ABOUT THIS EXERCISE:
Every line of the data is to be output verbatim.

--- DATA SHOWN Enclosed Below ---

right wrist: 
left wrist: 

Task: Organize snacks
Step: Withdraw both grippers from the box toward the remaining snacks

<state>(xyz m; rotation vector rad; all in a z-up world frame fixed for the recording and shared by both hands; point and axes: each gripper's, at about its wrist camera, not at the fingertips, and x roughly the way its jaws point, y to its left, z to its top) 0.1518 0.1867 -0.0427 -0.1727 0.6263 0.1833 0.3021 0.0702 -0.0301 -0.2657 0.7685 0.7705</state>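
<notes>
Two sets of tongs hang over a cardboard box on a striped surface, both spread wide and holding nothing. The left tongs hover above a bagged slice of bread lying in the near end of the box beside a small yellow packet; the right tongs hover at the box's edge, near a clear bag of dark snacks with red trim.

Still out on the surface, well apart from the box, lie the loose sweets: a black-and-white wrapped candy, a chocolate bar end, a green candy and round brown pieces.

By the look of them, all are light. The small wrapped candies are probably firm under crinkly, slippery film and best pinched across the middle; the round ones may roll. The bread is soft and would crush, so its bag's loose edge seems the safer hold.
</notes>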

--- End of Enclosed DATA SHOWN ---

SOLUTION TO THE PROBLEM:
right wrist: 
left wrist: 

Task: Organize snacks
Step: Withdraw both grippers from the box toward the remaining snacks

<state>(xyz m; rotation vector rad; all in a z-up world frame fixed for the recording and shared by both hands; point and axes: each gripper's, at about its wrist camera, not at the fingertips, and x roughly the way its jaws point, y to its left, z to its top) 0.1518 0.1867 -0.0427 -0.1727 0.6263 0.1833 0.3021 0.0702 -0.0301 -0.2657 0.7685 0.7705</state>
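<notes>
Two sets of tongs hang over a cardboard box on a striped surface, both spread wide and holding nothing. The left tongs hover above a bagged slice of bread lying in the near end of the box beside a small yellow packet; the right tongs hover at the box's edge, near a clear bag of dark snacks with red trim.

Still out on the surface, well apart from the box, lie the loose sweets: a black-and-white wrapped candy, a chocolate bar end, a green candy and round brown pieces.

By the look of them, all are light. The small wrapped candies are probably firm under crinkly, slippery film and best pinched across the middle; the round ones may roll. The bread is soft and would crush, so its bag's loose edge seems the safer hold.
</notes>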

No more is needed for this exercise.